Senior WHO official to lead reconstruction of East Timor's health services

Press Release WHO/11
Dr Jim Tulloch, Director of the Child and Adolescent Health Programme at World Health Organization (WHO) headquarters, has been named by the United Nations Transitional Administration in East Timor (UNTAET) to head the new health administration there. The secondment comes following a request from the Special Representative of the UN Secretary General for East Timor, Mr Sergio Vieira de Mello, to WHO's Director-General, Dr Gro Harlem Brundtland.

As head of the Office of Health, Dr Tulloch will oversee the reconstruction and organization of health services in East Timor in the lead-up to independence.

"I am both honoured by the confidence placed in me by the Director-General, and looking forward to the challenge which rebuilding a health system will entail," said Dr Tulloch.

Currently, only around 20 East Timorese doctors remain in the country to serve a population of approximately 800,000 people. Only one of the doctors is a specialist.
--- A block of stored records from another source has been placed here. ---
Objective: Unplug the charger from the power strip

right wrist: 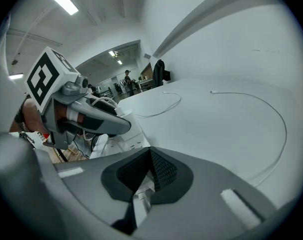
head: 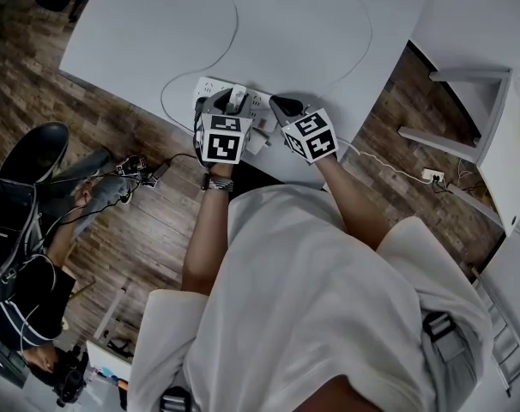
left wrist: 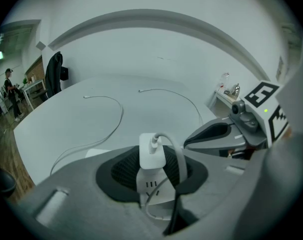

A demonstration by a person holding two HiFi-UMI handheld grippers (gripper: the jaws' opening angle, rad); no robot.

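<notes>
A white power strip (head: 219, 92) lies at the near edge of the white table (head: 329, 24). A white charger (left wrist: 152, 151) with a cable in its top stands upright in the power strip (left wrist: 152, 190). My left gripper (left wrist: 152, 160) is shut on the charger, with a dark pad against each side. In the head view the left gripper (head: 234, 101) sits over the strip's middle. My right gripper (head: 278, 106) is at the strip's right end. In its own view the right gripper (right wrist: 150, 165) has its pads together, and a white part (right wrist: 141, 201) shows in the gap below them.
Two thin white cables (head: 230, 33) (head: 363, 37) curve across the table behind the strip. Below the near edge is wood floor with a dark office chair (head: 33, 166) at left. A white shelf unit (head: 479, 101) stands right, with a plug (head: 432, 176) and cord on the floor.
</notes>
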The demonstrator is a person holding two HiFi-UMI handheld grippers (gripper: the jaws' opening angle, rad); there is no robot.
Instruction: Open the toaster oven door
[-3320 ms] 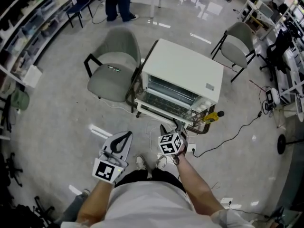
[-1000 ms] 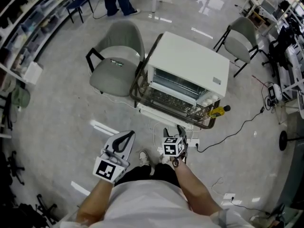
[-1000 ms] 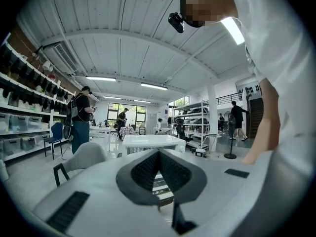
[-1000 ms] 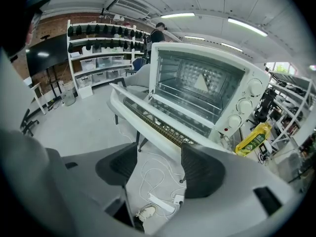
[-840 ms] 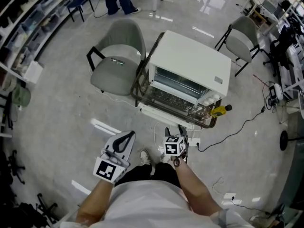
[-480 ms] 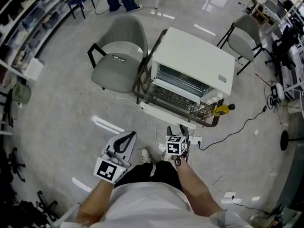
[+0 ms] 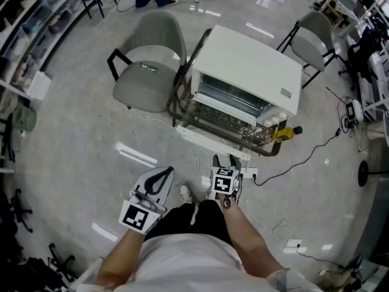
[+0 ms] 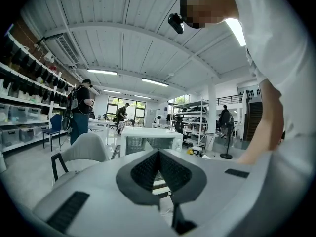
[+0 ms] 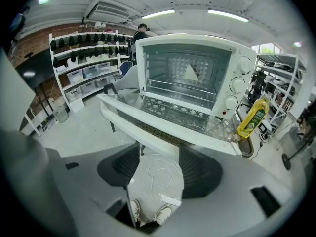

In Australia (1998 figures), there are an estimated 240 doctors per every 100,000 people; in East Timor, the ratio is currently around 2.5 to 100,000. Two top priorities will be to train more people to work in primary health care and to obtain the services of specialised doctors until local doctors are sufficiently trained.

"WHO has been in East Timor since the arrival of Interfet (the multinational peacekeeping force present in East Timor since 20 September 1999) and has been impressed by the work the East Timorese health professionals have done alongside a number of nongovernmental organizations (NGOs) to keep basic services going in the face of not only the departure of many healthcare professionals from the country, but also the destruction of much of East Timor's healthcare infrastructure. But, obviously, these doctors and nurses are way overstretched and cannot address all of the specialised health needs that exist in the country."

The newly-appointed health authority - in consultation with UN agencies and NGO healthcare providers - has outlined the following as their near-term priorities:

  • Re-building and rehabilitation of healthcare facilities
  • Re-establishing of basic health services throughout the country
  • Ensuring the supply of essential drugs and immunization services
  • Training and support for East Timorese health personnel
  • Maintaining the communicable disease surveillance system instituted by WHO since September 1999 and improving disease prevention and control

Another area which Dr Tulloch and the interim health authority must address is mental health (with an emphasis on psychological support for those traumatised by the recent crisis).

In addition to the short-term priorities, there is a need to start to develop health policy, to decide on health financing mechanisms and to establish legislation and regulations related to health.

All of the planned health activities will depend on the support of the international community. Dr Tulloch points out that one of the challenges for the interim health authority will be to encourage broad support for health sector development and health-minded measures across the development spectrum while maintaining essential services in the short-term . "Our goal is that, at the end of the UNTAET period, the new Ministry of Health will be managing a well-coordinated health system and not a large number of independently-funded and managed projects."

WHO's work in East Timor is coordinated at WHO headquarters by the Department for Emergency and Humanitarian Action (EHA).